Sunday, June 15, 2008

Dogs and Names

jc likes to say that our little Shadowhead is his shadow. She really does follow him around a lot. His comment on her name got me thinking about all the dogs we had growing up.

Happy: Mother and Father bought the house they still live in to make room for a second baby when the Baptist Nun was born. Big M was devastated by the idea of the move. He was really attached to the little upstairs apartment in Port Matilda that he'd called home his whole, short life. As a sort of bribe or incentive, Mother and Father promised that he could have a puppy at the new house. Big M didn't really go for it, but they got a collie puppy anyway. She was a friendly, pleasant dog, and I don't remember her causing any more trouble than running off to roam the woods, occasionally for a few days at a time. She was bitten by a copperhead once and the flesh on the bitten leg shriveled. One day we came home from somewhere and went around the side of the house to find Happy's body. It's one of the few times I've seen Big M cry. I think it's safe to say that he wound up liking her better than the apartment after all.

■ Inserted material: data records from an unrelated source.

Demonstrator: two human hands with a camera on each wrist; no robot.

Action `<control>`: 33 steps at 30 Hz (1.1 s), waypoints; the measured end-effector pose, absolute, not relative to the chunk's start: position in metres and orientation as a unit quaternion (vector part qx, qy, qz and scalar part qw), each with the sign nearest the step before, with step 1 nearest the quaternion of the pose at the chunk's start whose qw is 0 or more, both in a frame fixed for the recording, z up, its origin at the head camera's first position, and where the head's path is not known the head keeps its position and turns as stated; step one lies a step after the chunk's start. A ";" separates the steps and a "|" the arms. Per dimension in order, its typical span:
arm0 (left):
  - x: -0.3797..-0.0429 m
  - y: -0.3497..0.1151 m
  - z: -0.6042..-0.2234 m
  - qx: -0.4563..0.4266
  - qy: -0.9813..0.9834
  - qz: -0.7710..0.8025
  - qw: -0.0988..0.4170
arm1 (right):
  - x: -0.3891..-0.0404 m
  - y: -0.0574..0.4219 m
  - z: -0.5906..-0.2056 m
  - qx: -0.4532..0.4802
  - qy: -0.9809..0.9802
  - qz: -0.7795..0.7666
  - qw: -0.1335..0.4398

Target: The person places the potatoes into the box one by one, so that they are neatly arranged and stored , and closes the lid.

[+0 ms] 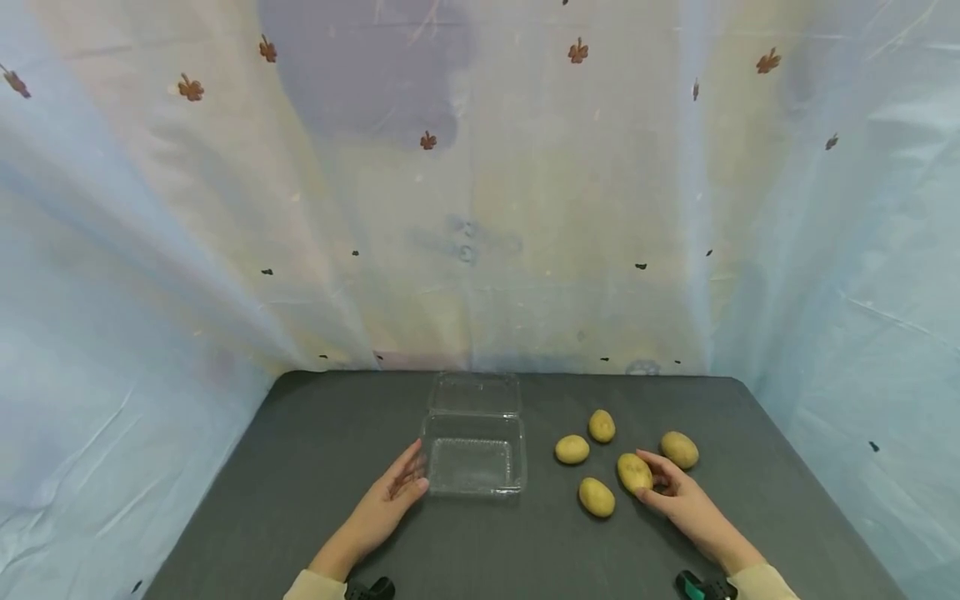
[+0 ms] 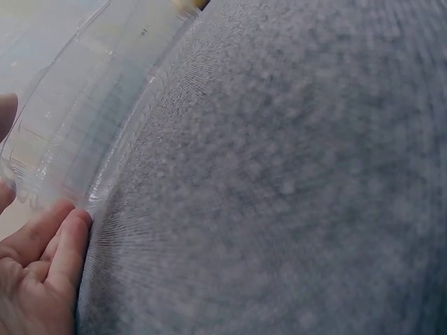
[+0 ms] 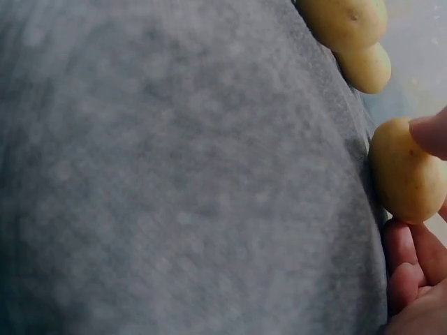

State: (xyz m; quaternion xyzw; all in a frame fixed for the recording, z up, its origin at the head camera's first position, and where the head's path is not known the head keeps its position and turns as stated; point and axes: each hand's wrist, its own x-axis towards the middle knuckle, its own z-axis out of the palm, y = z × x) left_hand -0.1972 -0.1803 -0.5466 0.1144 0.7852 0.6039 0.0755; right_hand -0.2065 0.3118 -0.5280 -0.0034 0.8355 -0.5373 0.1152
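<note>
A clear plastic clamshell container [image 1: 474, 492] lies on the dark table with its lid folded back. My left hand [image 1: 384, 507] is at the container's left side, thumb and fingers apart, fingertips against or very near its wall; in the left wrist view the fingers [image 2: 68, 244] are by the container's lower edge. On the right, my right hand [image 1: 692, 505] holds a yellow potato [image 1: 634, 473] between thumb and fingers. That potato [image 3: 405, 171] appears on or just above the cloth in the right wrist view. Loose potatoes [image 1: 597, 497] lie around it.
Two potatoes lie behind and left of the held one, the nearer [image 1: 572, 449] and the farther [image 1: 602, 426]. Another potato [image 1: 679, 450] lies beyond the right hand. A patterned curtain [image 1: 525, 208] hangs behind the grey tabletop [image 1: 322, 450] and along both sides.
</note>
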 end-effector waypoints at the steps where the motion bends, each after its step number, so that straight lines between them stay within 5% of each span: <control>1: -0.197 -0.180 -0.547 0.116 0.785 0.605 0.073 | -0.207 0.312 -0.529 -0.004 0.837 -0.536 0.113; 33: -0.197 -0.179 -0.549 0.112 0.789 0.600 0.067 | -0.209 0.304 -0.533 -0.014 0.861 -0.502 0.078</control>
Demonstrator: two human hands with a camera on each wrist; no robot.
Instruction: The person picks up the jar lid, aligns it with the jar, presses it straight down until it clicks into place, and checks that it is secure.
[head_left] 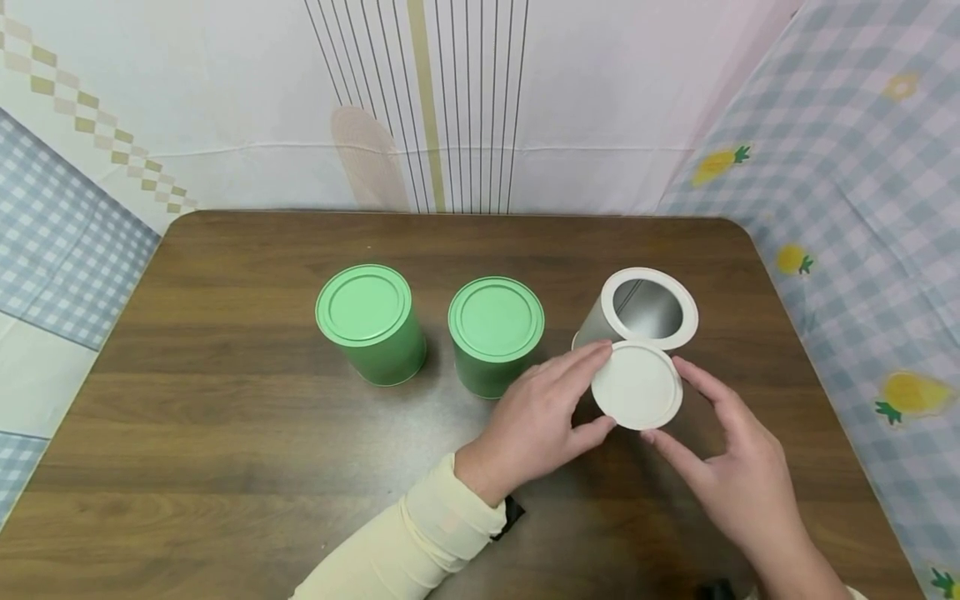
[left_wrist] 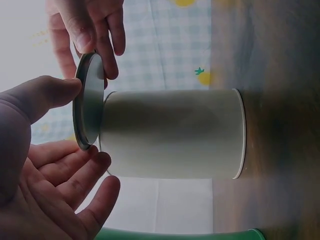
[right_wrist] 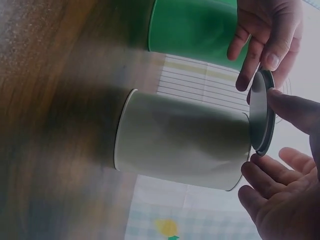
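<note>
A round white lid [head_left: 637, 386] is held between both hands, just in front of the mouth of a white can [head_left: 588, 325]. My left hand [head_left: 536, 417] pinches the lid's left edge with thumb and fingertips. On the opposite edge, my right hand [head_left: 738, 467] grips it the same way. The can stands upright with its top uncovered, showing a shiny metal inside. In the left wrist view the lid [left_wrist: 90, 100] is seen nearly edge-on, right by the rim of the can [left_wrist: 172, 135]. The right wrist view shows the lid's metallic underside facing the can [right_wrist: 182, 140].
Two green cans with green lids stand to the left, one can [head_left: 495, 325] close beside my left hand and the other can [head_left: 367, 317] farther left. All stand on a brown wooden table [head_left: 225, 433]. Patterned cloths [head_left: 600, 100] hang behind and at the sides.
</note>
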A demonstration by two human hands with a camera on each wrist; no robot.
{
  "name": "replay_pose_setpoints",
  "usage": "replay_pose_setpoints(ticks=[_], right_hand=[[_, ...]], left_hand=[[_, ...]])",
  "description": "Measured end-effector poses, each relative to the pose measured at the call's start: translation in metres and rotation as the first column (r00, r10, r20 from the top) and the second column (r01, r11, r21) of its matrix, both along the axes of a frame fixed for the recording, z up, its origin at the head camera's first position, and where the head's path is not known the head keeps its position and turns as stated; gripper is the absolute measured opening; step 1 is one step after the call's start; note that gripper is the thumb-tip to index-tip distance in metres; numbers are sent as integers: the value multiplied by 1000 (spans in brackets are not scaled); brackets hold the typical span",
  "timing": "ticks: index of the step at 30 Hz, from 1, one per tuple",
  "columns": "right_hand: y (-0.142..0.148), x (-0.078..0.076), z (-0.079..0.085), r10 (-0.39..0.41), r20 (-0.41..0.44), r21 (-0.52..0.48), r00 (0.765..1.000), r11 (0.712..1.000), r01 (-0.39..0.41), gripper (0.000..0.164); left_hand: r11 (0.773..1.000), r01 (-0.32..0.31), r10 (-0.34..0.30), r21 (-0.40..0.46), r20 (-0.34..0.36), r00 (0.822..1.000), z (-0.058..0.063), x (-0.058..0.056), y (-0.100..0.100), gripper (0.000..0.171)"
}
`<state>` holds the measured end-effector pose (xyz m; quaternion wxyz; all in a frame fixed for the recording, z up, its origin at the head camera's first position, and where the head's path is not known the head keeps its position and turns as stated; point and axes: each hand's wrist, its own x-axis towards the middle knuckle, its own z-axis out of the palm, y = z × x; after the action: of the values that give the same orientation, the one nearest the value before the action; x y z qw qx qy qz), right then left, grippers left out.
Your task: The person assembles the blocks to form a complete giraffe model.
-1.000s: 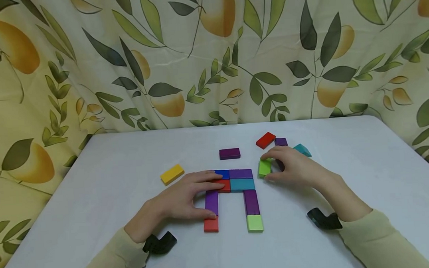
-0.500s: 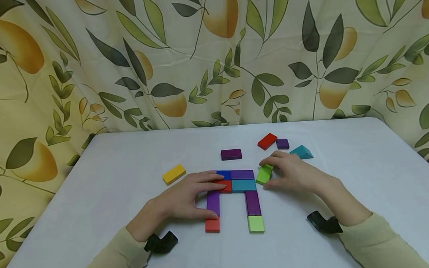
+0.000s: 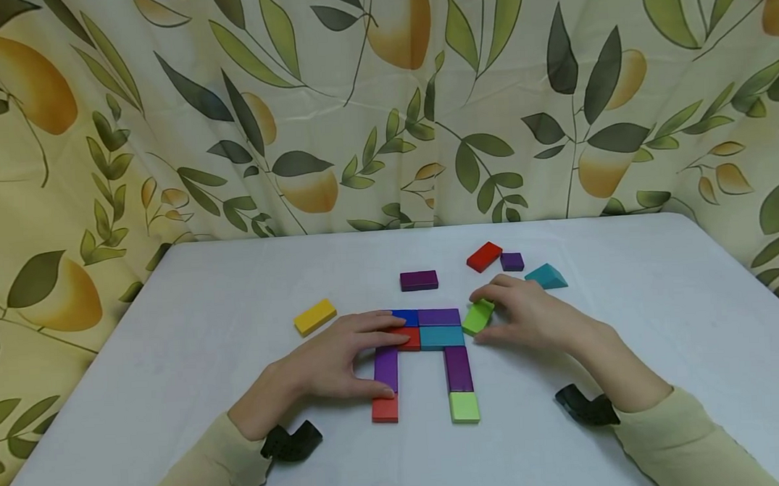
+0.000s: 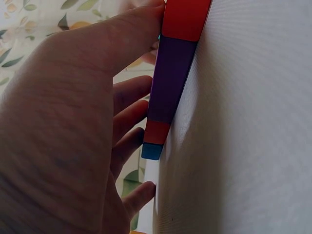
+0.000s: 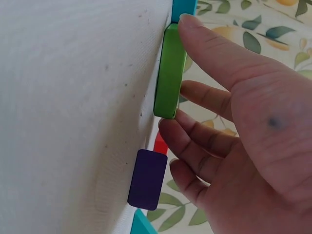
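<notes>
My right hand pinches a green block by its ends, thumb near and fingers far. The green block lies tilted beside the teal block. In the right wrist view, the green block is low against the table. Flat blocks form an arch: a blue block and violet block on top, a red block below, with purple legs ending in red and light green blocks. Over its left side my left hand rests with extended fingers, thumb on the lower red block.
Loose blocks lie behind the arch: a yellow block at left, a dark purple block in the middle. Farther right are a red block, a small purple block and a teal triangular block. A patterned curtain hangs behind the table.
My right hand has drawn the green block toward the arch and turned it, bringing it close to the teal block's right end. The left hand stays in place.
</notes>
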<state>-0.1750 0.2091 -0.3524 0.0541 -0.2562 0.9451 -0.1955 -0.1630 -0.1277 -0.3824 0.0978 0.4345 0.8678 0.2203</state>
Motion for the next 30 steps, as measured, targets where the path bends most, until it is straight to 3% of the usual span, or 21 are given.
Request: replay_pose_setpoints(ticks=[30], right_hand=[[1,1,3,9,-19,-10,1000,1000,-9,56]], left_hand=[[1000,21,-20,21,-10,1000,-1,-1,-2,68]])
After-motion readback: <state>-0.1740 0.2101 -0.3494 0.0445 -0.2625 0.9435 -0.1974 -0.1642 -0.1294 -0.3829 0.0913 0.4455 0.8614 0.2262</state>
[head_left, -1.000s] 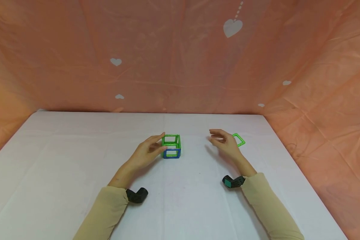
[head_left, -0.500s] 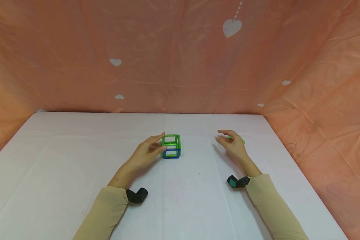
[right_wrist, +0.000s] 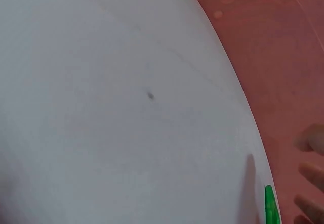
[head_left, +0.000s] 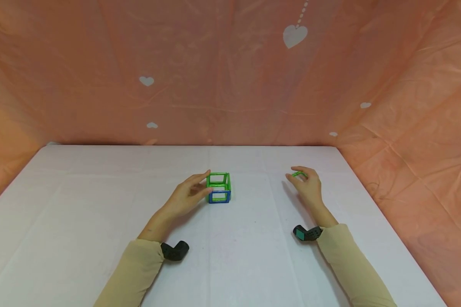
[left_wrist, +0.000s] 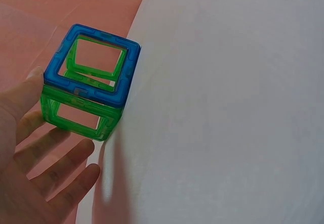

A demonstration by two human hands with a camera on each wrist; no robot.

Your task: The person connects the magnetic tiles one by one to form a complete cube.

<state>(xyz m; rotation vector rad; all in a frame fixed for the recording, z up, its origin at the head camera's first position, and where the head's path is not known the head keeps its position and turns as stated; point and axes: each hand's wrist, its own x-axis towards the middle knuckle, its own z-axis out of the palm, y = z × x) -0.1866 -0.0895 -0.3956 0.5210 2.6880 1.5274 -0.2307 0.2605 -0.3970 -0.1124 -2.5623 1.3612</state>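
Note:
A box of see-through magnetic tile frames [head_left: 220,197], blue at the front and green elsewhere, stands mid-table. My left hand [head_left: 184,197] pinches its left side, forefinger at the back corner and thumb at the front. In the left wrist view the thumb lies at the blue frame [left_wrist: 130,75], with the other fingers spread below. My right hand [head_left: 309,187] is over a loose green magnetic tile [head_left: 300,173], which shows between thumb and forefinger. The right wrist view has this tile [right_wrist: 272,206] beside the loosely bent fingers [right_wrist: 313,176], with a gap between.
A white cloth covers the table [head_left: 234,256]. Orange curtain fabric [head_left: 215,85] with pale hearts hangs along the back and right edges. Black wrist cameras [head_left: 175,250] sit at both sleeve cuffs.
My right hand has moved right, over the loose green tile, and now hides much of it. My left hand and the tile box have stayed in place.

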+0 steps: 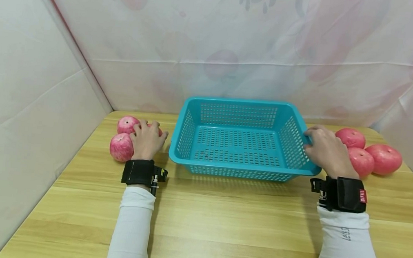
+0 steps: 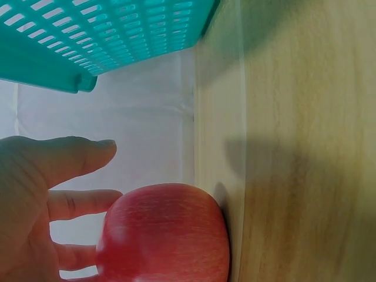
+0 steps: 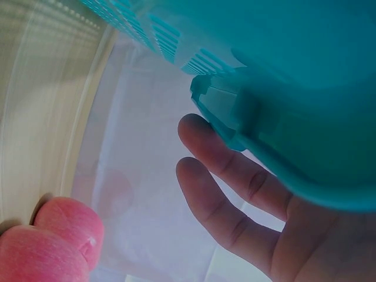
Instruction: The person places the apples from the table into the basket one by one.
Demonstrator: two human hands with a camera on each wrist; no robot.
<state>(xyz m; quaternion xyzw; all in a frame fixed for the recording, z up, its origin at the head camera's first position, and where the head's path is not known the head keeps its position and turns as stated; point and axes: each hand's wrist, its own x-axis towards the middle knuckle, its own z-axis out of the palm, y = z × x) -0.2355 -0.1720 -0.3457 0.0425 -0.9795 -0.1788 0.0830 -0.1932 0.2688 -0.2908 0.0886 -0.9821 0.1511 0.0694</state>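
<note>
My left hand is over a red apple on the table, just left of the basket. In the left wrist view its fingers reach along the apple's far side, and the thumb stands apart from it. Two more streaked apples, a rear one and a nearer one, lie beside this hand. The blue-green plastic basket stands in the middle with nothing inside. At its right rim, my right hand holds the edge; in the right wrist view two fingers come up beneath the rim, the thumb hidden.
To the right of my right hand lie three apples: a back one, a front one and a right one. A pale printed cloth hangs behind the wooden table, with a white side sheet at left.
</note>
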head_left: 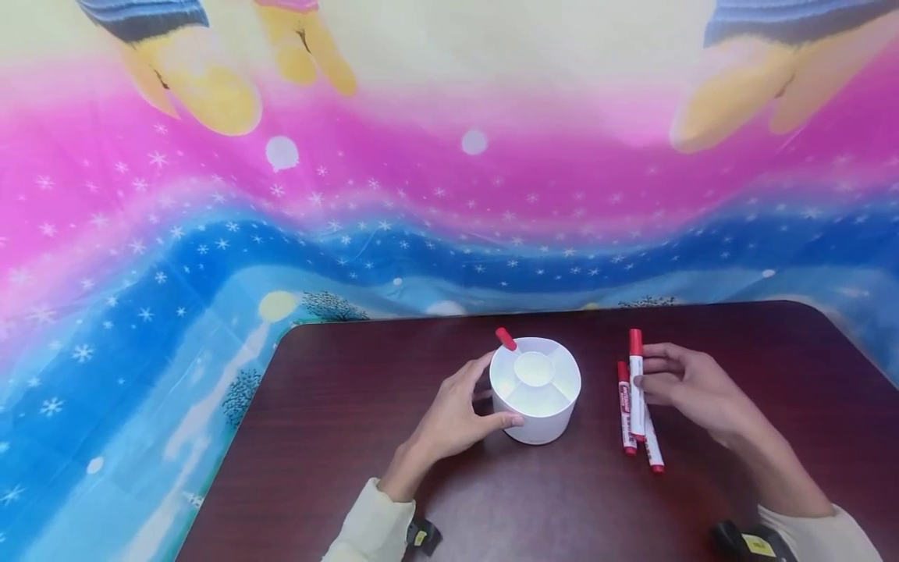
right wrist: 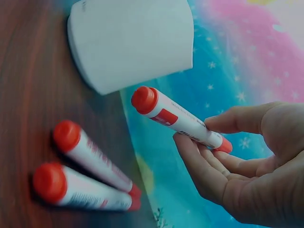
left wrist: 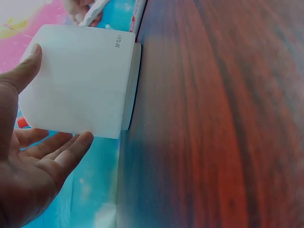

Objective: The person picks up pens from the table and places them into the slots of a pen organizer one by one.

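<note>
A round white pen holder (head_left: 538,428) with several compartments stands on the table; one marker's red end (head_left: 506,339) sticks up from its back left compartment. My left hand (head_left: 456,410) holds the holder from the left, thumb against its front and fingers around the back left side. Right of the holder, my right hand (head_left: 702,394) pinches a red-and-white marker (right wrist: 183,118) between thumb and fingers, above the table. Below it lie two more red markers, one on the left (head_left: 624,417) and one on the right (head_left: 655,451), partly covered by the held one in the head view.
The dark wooden table (head_left: 337,437) has rounded far corners. Behind it hangs a pink and blue cloth (head_left: 421,226) with snowflakes. Black wrist devices sit at the left cuff (head_left: 424,535) and the right cuff (head_left: 751,542).
</note>
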`<state>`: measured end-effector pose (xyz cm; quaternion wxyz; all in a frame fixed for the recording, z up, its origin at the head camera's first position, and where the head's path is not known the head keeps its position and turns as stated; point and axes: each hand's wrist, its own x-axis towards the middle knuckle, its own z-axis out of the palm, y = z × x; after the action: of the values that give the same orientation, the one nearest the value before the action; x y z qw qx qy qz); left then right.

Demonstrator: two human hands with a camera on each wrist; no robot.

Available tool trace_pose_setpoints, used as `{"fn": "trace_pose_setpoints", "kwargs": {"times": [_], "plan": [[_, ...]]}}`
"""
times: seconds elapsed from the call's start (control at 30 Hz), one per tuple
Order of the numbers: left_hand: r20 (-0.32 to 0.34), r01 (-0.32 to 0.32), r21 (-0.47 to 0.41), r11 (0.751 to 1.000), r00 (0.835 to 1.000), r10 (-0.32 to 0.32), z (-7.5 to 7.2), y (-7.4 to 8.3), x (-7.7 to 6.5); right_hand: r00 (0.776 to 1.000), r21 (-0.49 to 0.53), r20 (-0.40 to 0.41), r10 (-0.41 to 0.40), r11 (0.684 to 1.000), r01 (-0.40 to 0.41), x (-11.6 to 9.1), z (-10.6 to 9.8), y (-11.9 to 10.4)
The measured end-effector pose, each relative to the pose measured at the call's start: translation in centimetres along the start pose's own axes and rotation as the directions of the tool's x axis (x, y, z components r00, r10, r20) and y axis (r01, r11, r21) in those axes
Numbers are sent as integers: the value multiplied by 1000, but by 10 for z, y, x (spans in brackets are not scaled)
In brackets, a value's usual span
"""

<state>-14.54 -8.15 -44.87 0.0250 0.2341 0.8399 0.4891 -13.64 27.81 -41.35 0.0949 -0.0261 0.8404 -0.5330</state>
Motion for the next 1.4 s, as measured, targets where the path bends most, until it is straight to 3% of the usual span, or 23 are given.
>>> {"fn": "trace_pose_setpoints", "kwargs": {"times": [0.57, 0.83, 1.13, 1.4], "plan": [[-7, -33, 69, 997, 999, 33, 2, 0, 0, 998, 106, -7, -70, 992, 70, 11, 8, -42], [-14, -24, 53, 998, 1000, 25, 0, 0, 0, 995, 173, -18, -98, 980, 99, 16, 8, -56], [-11, -2, 58, 998, 1000, 3, 0, -1, -1, 990, 347, -33, -139, 927, 142, 18, 21, -62], [-11, 11, 79, 997, 1000, -10, 1, 1, 0, 989, 341, -50, -139, 928, 148, 17, 29, -59]]}}
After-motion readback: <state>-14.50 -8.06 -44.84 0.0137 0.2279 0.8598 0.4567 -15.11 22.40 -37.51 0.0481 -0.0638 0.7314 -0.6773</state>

Bandit: I don't remember much about Bandit, our new sheep dog, primarily because she was a One-Man Dog. She was devoted to Big M and they seemed inseparable, but she was barely civil with anyone else. I vaguely remember that she didn't like Father much at all. One day we were driving the mice out of the straw mulch in the potato patch and ending their lives with softball bats. Paul Fisher was there with us, standing at the end of the patch, bludgeoning mice. Bandit must have taken it the wrong way and decided to bite him. That's an unforgivable offence where we come from, and Bandit got a death sentence without benefit of a jury trial. It's what we called "putting her down", but just amounted to Father shooting her. At least that's what I remember.

Deputy: I don't know exactly what breed of mutt Deputy was. Grandmother got Ringo from the same litter, probably from some local farmer. Deputy's besetting sin was chasing cars. That must have been around the time that Father put up the fence around the yard. I think Deputy was finally hit by a car, but I'm not really sure.

Lady: After such bad luck with dogs in a relatively short time, we got a puppy from my cousin's dog. Father postulated that she might grow up to be a nicer dog if she had a more pleasant name. He thought maybe Deputy and Bandit had turned out so badly because of the cowboy names Big M had come up with. So the new puppy was named Lady in hopes that she would be ladlylike. One day Lady treed a raccoon. Everyone knows that 'coons that come out in daylight are likely to be rabid, and there was a possibility that Lady had bitten the 'coon. Father worried about the possibility of rabies and decreed that Lady should be quarantined. He built a long narrow pen with wood floor and wire fencing for walls and put the doghouse at one end. Even after it became obvious that Lady hadn't acquired rabies from her alleged 'coon-biting, she was still confined to the pen. She didn't have much reason to be friendly. Finally Big M took Lady with him to his new house. She died naturally at an advanced age. We found her lying out in the cold rain, but at least she didn't have to die in that pen.

Frohlich: When I moved to Utah, I got a puppy. I wasn't allowed to have an indoor dog where I lived. I don't know if I had shaken the conviction that animals should be kept outdoors by then or not, but Frohlich lived in the fenced yard. She whined and cried so much the first night that I took my sleeping bag outside and slept beside her. She was a Sheltie/Dalmatian cross. She loved to ride in the car, and when she got a chance she loved to run around the neighborhood. The best way to get her to come home was to get in the car. We went for walks and hiked the canyon together. One day when I was climbing rocks, she left the friends who were watching her to follow me and got lost. She survived a week in the wild canyon with no noticeable harm and was finally returned to me. She went back to Pennsylvania with me. One day a neighbor, driving too fast down our narrow lane, hit her. Sometimes I still miss her.

Big M has two new dogs now, one of them an indoor dog. I have my kitties. I don't think the names we give them matter that much; I think the love we give them is more important.